I like your code “const unsigned int kMaxUnsignedInt = -1;” as it is readable and portable. The result of “(1<<31) – 1;" sets all the bits of 32 bit integer, except the MSB. The converse of "set all the bits except LSB" can simply achieved by ~1. The later one is portable across platforms.

You should try the “const unsigned int kMaxUnsigndInt = (1<<31) – 1;" (on a machine) and try explaining what happened 🙂

Dude, I hope I got the issue.

I got “warning: integer overflow in expression” on G++ compiler version 4.4.5, Ubuntu Linux (same warning even with GCC as a C file). I have used AMD Athlon X2 machine. Here is what I have interpreted.
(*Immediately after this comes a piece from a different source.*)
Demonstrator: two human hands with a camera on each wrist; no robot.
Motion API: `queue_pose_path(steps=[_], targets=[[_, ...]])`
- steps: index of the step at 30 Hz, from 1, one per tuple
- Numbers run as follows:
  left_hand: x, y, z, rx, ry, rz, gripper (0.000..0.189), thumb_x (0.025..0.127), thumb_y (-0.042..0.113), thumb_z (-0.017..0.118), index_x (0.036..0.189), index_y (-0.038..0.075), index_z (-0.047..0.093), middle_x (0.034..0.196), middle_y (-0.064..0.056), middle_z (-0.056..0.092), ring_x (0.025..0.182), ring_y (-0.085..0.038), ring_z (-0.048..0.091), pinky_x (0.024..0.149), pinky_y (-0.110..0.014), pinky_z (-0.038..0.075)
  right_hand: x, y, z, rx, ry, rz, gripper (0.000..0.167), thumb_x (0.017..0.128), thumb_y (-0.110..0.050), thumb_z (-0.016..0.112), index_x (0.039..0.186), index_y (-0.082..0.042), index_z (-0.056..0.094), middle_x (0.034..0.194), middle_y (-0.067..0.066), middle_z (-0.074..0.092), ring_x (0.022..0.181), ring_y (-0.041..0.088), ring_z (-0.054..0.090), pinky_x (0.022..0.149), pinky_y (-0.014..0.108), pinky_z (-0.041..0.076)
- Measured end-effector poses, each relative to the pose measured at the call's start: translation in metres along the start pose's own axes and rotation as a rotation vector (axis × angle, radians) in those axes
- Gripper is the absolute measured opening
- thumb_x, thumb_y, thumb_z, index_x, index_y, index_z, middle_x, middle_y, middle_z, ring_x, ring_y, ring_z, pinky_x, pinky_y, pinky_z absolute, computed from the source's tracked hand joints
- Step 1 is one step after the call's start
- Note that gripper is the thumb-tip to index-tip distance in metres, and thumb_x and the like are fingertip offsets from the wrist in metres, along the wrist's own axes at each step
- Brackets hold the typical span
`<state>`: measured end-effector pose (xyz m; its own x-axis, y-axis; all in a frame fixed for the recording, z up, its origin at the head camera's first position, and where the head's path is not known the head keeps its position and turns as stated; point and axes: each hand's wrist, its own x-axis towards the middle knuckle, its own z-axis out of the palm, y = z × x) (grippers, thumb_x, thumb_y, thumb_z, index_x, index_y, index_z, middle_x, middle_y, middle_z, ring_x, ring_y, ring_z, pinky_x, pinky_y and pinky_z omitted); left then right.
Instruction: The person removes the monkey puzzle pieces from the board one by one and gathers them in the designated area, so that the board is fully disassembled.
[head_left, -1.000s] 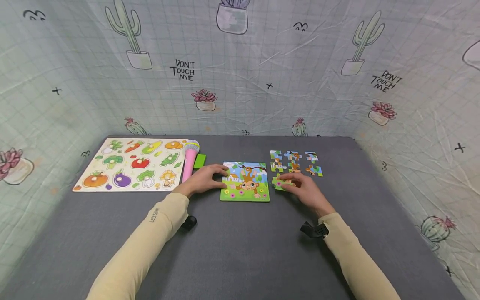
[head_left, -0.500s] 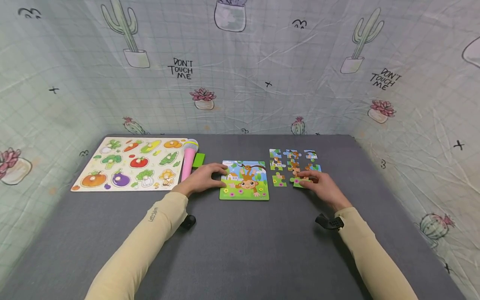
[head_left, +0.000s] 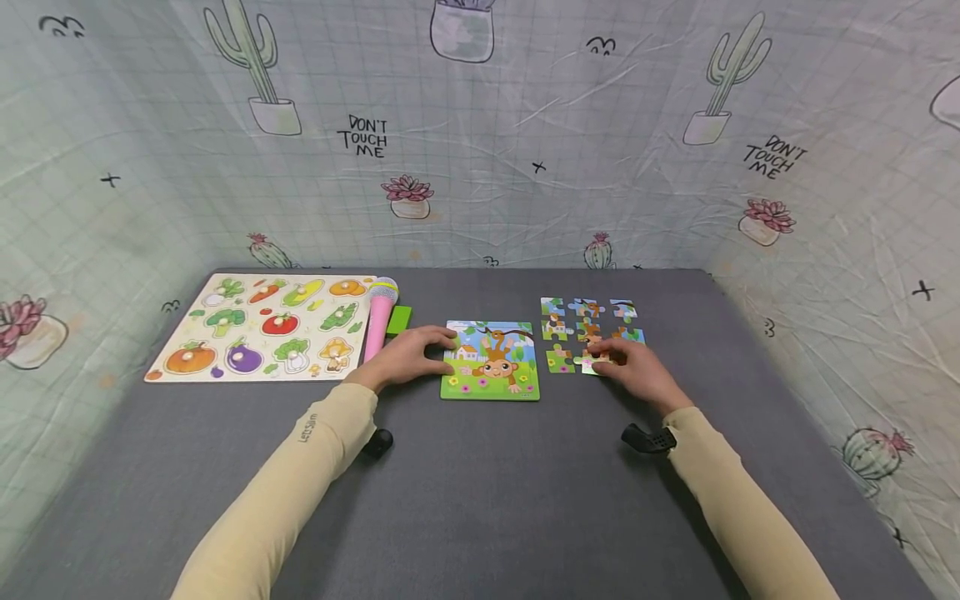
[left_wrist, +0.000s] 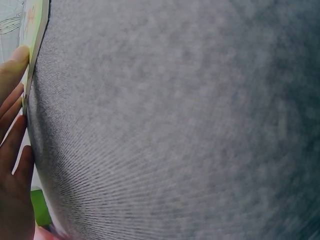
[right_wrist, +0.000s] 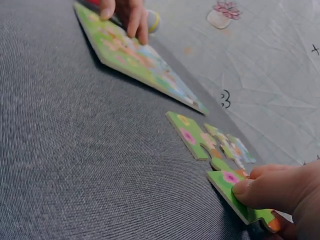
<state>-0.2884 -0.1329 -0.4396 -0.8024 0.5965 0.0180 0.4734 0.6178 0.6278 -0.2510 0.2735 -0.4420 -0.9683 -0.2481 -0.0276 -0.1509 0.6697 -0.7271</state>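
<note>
My right hand pinches a green jigsaw piece with a pink flower, its thumb on the printed face. The piece is at the front of several loose jigsaw pieces laid in spaced rows, close beside a green corner piece. Part of the held piece is hidden by the fingers. Left of these lies a square puzzle board with a monkey picture. My left hand rests its thumb and fingertips on the board's left edge, fingers relaxed.
A cream vegetable board lies at the far left of the dark grey table. Between it and the monkey board are a pink toy microphone and a green block. Printed cloth hangs behind.
My right hand has moved right from the front-left corner piece, then slightly back left with the flower piece, drawing it nearer that corner piece. The left hand has stayed on the board.
</note>
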Motion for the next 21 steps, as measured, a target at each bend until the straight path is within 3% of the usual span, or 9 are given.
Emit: queue_pose_path(steps=[7, 21], targets=[[-0.001, 0.0, 0.0, 0.0, 0.003, 0.009, 0.044, 0.086, 0.023, 0.076, 0.123, 0.001, 0.065, 0.141, -0.011, 0.053, 0.136, -0.029, 0.042, 0.112, -0.044, 0.033, -0.002, -0.002, 0.002, -0.099, 0.04, -0.06, 0.027, 0.094, -0.019, 0.067, 0.119, -0.008, 0.068, 0.112, 0.012, 0.064, 0.092, 0.025, 0.059, 0.079, 0.043, 0.048], [0.001, -0.002, 0.0, 0.007, -0.004, 0.008, 0.046, 0.085, 0.026, 0.077, 0.123, 0.003, 0.066, 0.142, -0.009, 0.052, 0.136, -0.028, 0.042, 0.112, -0.043, 0.033, -0.01, 0.005, -0.006, -0.127, -0.001, -0.116, 0.035, 0.092, -0.012, 0.07, 0.125, -0.005, 0.064, 0.122, 0.016, 0.061, 0.104, 0.031, 0.058, 0.087, 0.048, 0.05]])
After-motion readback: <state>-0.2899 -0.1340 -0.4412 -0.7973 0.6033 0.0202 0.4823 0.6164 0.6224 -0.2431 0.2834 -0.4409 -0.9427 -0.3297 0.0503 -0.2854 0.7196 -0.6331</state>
In C/C++ the integral literals will have type ‘int’ associated with them. I mean any integral literal will be treated as “signed int” type by the compiler.

The shift left of literal ‘1’ by 31 positions will create a signed literal that is least value of 32 bit machine in 2’s complement form. As per limits.h file this least value is represented as INT_MIN (numerical value –2147483648 or 0x80000000). Subtracting 1 from this least possible value will virtually create underflow, hence the warning. At this point if we print this expression as an “int” we should get -2147483649 on the screen. It is impossible, so the compiler warns the programmer.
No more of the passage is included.